So I created a tool that will convert an Excel to CSV
class ExcelTabToCSVInput(BaseModel):
"""Input schema for ExcelTabToCSVTool."""
excel_path: str = Field(..., description="Path to the Excel file.")
sheet_name: str = Field(..., description="Name of the sheet/tab to convert.")
output_csv_path: str = Field(..., description="Path where the CSV file will be saved.")
class ExcelTabToCSVTool(BaseTool):
name: str = "Excel Tab to CSV Converter"
description: str = "Converts a specific tab from an Excel file to a CSV file."
args_schema: Type[BaseModel] = ExcelTabToCSVInput
def _run(self, excel_path: str, sheet_name: str, output_csv_path: str) -> str:
try:
df = pd.read_excel(excel_path, sheet_name=sheet_name)
df.to_csv(output_csv_path, index=False, encoding='utf-8')

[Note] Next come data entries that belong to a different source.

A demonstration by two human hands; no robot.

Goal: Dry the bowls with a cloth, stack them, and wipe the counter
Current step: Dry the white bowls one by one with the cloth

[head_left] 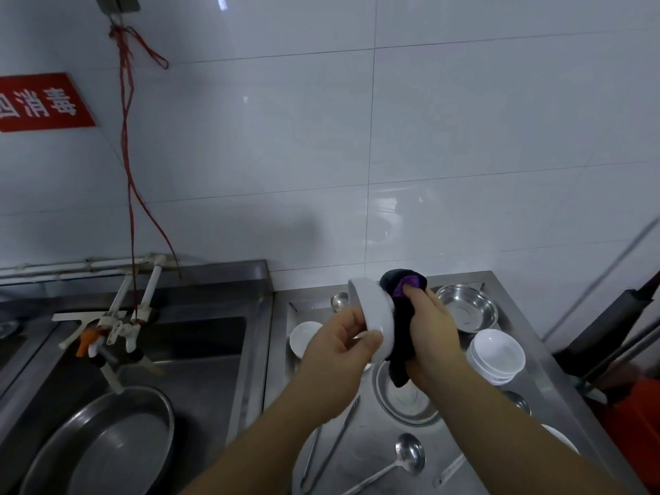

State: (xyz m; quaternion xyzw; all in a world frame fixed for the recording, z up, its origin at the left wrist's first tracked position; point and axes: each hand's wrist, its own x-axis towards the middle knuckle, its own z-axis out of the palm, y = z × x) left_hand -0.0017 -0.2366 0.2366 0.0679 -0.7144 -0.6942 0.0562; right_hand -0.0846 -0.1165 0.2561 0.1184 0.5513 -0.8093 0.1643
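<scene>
sink left of counter, bowl stack right

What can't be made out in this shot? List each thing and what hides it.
- Inside of the held white bowl, head view: faces away and the dark cloth covers it.
- Right hand grip: fingers buried in the cloth.
- Steel plate centre: behind the cloth and right forearm.
- White dish at right: mostly under the forearm.
- Red wall sign: cut by the left edge.
</scene>
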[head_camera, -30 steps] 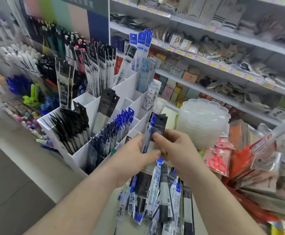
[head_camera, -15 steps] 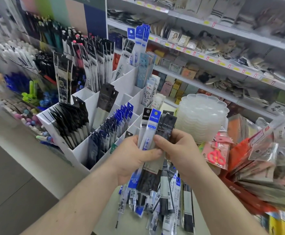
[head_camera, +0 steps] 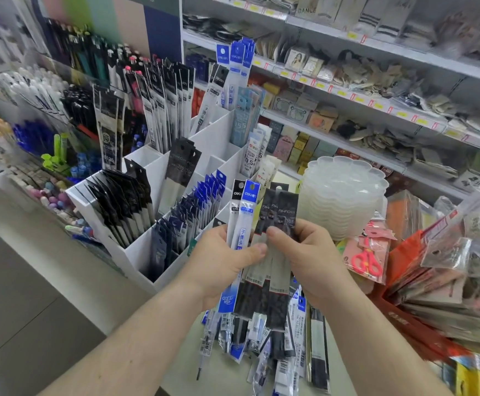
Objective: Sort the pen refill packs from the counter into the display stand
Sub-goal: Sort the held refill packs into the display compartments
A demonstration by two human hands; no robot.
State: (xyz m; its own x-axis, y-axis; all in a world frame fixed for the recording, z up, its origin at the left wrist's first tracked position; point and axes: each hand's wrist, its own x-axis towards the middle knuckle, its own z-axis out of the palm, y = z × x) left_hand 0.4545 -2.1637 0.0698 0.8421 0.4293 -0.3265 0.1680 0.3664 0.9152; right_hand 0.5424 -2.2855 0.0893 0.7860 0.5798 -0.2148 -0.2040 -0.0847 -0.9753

return f"Tab '{sheet_name}' from '{excel_path}' has been saved as '{output_csv_path}'."
except Exception as e:
return f"Error: {str(e)}"
Here the code for a tool to convert Excel to JSON
class ExcelTabToJSONInput(BaseModel):
"""Input schema for ExcelTabToJSONTool."""
excel_path: str = Field(..., description="Path to the Excel file.")
sheet_name: str = Field(..., description="Name of the sheet/tab to convert.")
output_json_path: str = Field(..., description="Path where the JSON file will be saved.")
class ExcelTabToJSONTool(BaseTool):
name: str = "Excel Tab to JSON Converter"
description: str = "Converts a specific tab from an Excel file to a JSON file."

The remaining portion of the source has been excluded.